* _WORK TO COMPLETE_
Copy word for word the lines of the records below, beginning at the one with "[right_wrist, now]" and finishing at the one with "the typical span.", ends included, but none of the pictures.

Records from a data collection:
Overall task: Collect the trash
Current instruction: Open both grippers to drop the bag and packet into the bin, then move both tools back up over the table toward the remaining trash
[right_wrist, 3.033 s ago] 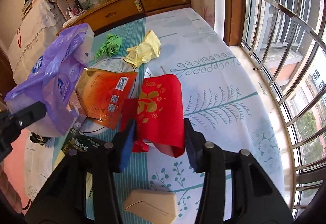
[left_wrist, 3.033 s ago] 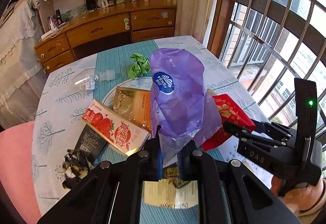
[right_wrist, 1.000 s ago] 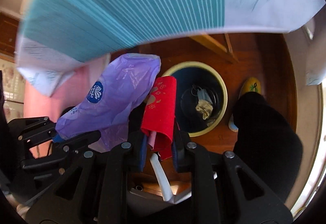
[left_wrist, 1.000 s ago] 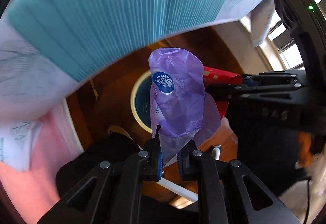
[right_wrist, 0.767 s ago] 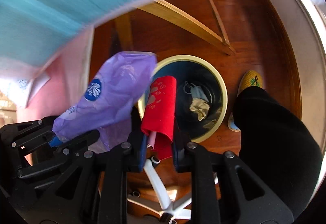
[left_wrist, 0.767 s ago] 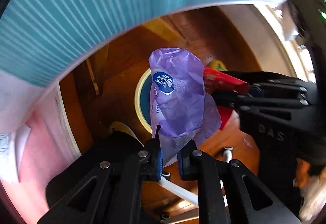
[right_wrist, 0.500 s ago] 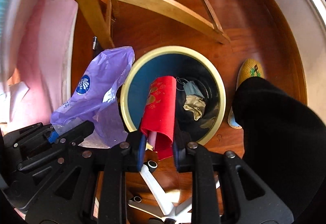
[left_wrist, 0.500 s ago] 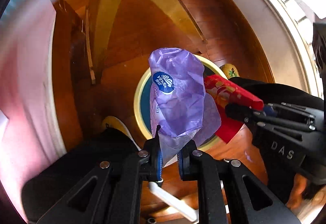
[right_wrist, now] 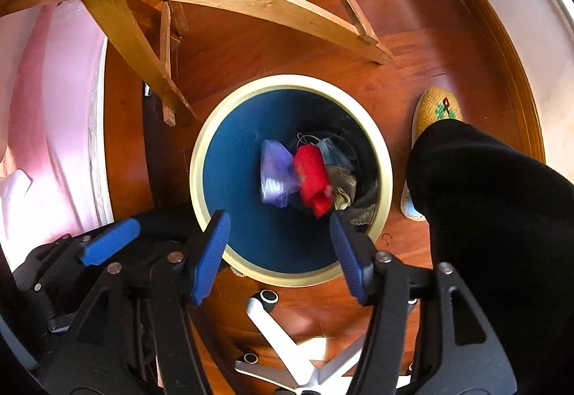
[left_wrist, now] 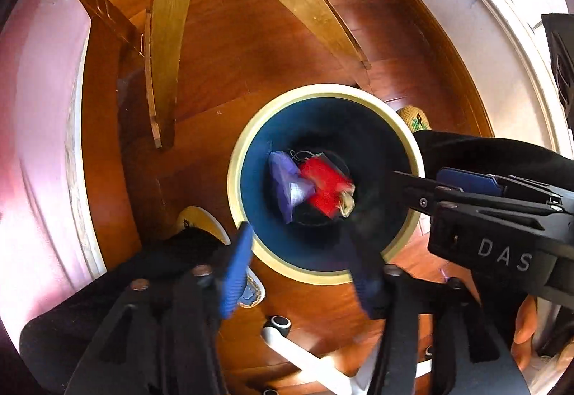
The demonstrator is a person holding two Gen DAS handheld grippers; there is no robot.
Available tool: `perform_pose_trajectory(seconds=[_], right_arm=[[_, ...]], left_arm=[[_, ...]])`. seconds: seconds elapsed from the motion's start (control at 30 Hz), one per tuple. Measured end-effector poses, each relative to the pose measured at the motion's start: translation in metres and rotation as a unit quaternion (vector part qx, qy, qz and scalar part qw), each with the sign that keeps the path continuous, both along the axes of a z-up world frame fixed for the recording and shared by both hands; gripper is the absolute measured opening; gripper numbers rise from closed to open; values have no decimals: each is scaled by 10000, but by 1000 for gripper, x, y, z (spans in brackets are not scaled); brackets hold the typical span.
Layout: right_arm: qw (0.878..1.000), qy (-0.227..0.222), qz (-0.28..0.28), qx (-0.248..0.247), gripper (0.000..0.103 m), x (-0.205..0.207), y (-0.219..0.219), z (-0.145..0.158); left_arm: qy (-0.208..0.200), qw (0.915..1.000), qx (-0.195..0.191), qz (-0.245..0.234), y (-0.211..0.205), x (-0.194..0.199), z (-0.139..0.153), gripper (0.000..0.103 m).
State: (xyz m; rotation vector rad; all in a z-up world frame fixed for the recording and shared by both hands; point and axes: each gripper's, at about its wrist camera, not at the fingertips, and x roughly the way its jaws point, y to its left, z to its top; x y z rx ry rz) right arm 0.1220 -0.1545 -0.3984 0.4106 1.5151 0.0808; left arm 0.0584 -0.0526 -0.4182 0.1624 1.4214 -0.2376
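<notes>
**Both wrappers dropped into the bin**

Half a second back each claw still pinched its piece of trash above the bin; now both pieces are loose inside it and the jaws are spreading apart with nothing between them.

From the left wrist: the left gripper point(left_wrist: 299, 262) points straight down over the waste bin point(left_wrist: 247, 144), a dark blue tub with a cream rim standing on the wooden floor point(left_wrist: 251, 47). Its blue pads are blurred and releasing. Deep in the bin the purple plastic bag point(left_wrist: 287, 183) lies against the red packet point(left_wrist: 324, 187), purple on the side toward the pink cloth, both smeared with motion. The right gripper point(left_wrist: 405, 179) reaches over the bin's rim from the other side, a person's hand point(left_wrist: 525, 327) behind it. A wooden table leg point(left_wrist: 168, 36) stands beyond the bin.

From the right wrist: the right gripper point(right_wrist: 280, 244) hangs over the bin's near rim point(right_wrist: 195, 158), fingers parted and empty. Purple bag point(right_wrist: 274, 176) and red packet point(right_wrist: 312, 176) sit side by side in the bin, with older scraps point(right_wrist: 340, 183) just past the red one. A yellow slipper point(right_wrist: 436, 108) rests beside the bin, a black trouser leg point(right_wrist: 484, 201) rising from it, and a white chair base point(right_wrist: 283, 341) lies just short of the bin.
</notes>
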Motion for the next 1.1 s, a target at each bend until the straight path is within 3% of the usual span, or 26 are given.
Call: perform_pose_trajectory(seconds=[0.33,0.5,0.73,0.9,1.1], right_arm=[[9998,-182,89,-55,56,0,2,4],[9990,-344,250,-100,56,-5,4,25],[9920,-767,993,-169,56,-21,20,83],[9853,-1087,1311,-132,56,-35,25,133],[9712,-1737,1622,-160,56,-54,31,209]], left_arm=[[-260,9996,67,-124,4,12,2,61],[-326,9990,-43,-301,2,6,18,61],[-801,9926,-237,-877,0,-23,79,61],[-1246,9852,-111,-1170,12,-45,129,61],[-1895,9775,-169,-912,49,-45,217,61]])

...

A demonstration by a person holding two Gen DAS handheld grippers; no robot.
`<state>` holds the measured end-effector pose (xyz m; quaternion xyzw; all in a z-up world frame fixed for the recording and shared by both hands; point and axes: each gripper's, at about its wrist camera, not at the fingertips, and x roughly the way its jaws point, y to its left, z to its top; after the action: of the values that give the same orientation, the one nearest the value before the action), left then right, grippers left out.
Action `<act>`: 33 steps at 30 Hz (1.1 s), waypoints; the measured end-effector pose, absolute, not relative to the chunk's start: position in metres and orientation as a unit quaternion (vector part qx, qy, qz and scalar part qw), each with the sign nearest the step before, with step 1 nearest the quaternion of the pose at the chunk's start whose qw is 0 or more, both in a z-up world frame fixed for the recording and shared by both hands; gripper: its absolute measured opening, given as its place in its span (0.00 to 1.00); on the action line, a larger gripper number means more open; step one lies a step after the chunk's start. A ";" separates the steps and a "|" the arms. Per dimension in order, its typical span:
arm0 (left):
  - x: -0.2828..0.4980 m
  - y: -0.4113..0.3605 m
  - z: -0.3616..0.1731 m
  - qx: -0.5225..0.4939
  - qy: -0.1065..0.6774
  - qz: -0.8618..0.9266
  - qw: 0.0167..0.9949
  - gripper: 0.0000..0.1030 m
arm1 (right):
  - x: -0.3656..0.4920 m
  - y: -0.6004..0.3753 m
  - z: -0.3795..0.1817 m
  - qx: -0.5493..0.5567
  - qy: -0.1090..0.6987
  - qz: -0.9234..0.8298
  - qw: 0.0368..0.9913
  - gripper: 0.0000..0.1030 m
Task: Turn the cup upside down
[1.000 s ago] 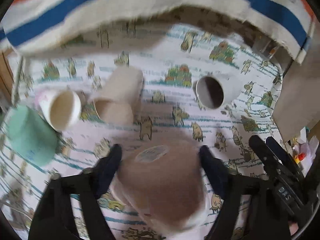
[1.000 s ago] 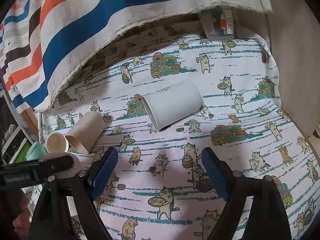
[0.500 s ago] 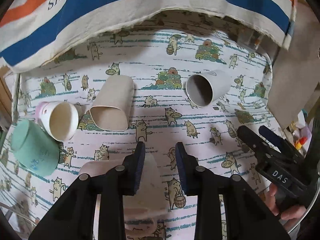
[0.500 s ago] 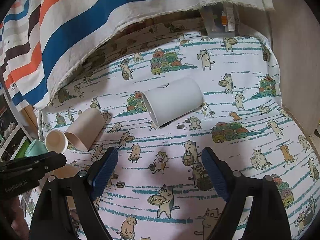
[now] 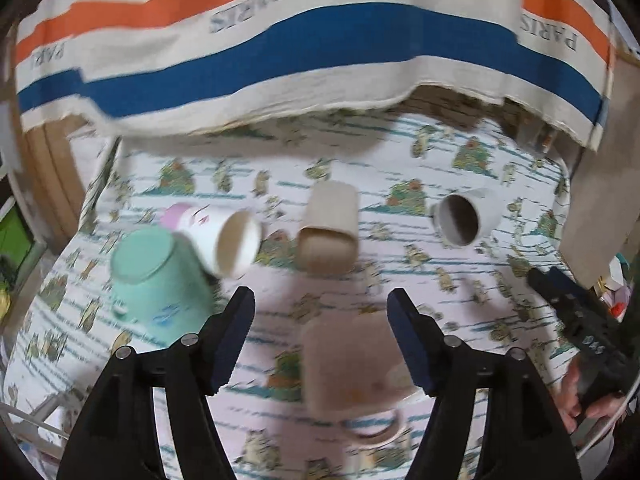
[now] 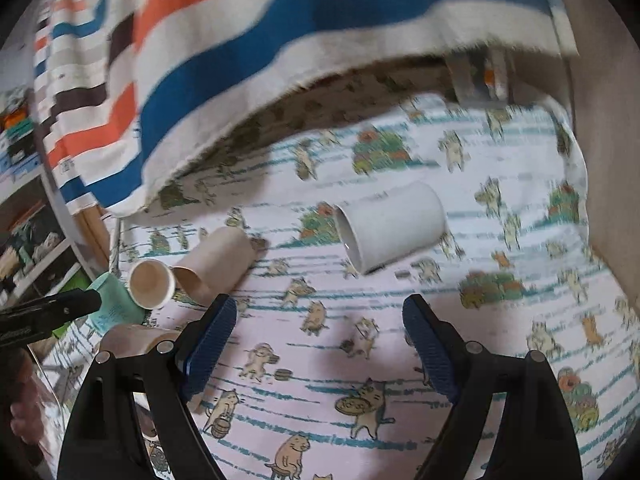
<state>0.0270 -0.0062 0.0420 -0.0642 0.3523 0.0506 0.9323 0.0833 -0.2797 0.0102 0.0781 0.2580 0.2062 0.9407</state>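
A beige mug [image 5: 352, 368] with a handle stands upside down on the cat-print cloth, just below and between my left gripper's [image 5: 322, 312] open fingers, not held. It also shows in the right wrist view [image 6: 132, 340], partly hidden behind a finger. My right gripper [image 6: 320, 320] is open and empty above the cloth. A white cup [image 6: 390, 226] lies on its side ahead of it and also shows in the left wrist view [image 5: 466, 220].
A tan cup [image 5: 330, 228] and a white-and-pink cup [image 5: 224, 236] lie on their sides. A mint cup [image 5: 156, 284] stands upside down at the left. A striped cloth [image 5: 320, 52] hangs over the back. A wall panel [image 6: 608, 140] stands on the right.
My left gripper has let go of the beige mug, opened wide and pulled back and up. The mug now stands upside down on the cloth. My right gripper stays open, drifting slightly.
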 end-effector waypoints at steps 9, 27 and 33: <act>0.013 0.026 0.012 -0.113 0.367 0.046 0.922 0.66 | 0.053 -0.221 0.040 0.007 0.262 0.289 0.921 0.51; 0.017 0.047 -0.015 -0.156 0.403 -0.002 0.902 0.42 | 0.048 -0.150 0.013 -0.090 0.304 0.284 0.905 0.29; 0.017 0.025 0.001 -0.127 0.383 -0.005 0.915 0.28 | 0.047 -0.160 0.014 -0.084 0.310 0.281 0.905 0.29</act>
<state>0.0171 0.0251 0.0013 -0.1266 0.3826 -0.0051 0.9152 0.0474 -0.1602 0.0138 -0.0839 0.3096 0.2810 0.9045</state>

* _ANSWER TO THIS PROBLEM_
[right_wrist, now] 
[left_wrist, now] 
The demonstrator is a person holding two Gen DAS handheld grippers; there is no robot.
Available tool: `perform_pose_trajectory(seconds=[_], right_arm=[[_, ...]], left_arm=[[_, ...]])`. seconds: seconds elapsed from the motion's start (control at 30 Hz), one per tuple. Measured end-effector poses, each relative to the pose measured at the motion's start: translation in metres and rotation as a unit quaternion (vector part qx, qy, qz and scalar part qw), each with the sign that keeps the path continuous, both along the axes of a z-up world frame fixed for the recording and shared by both hands; gripper is the absolute measured opening; gripper numbers rise from closed to open; values have no decimals: each is scaled by 10000, but by 1000 for gripper, x, y, z (spans in brackets are not scaled); brackets hold the typical span.

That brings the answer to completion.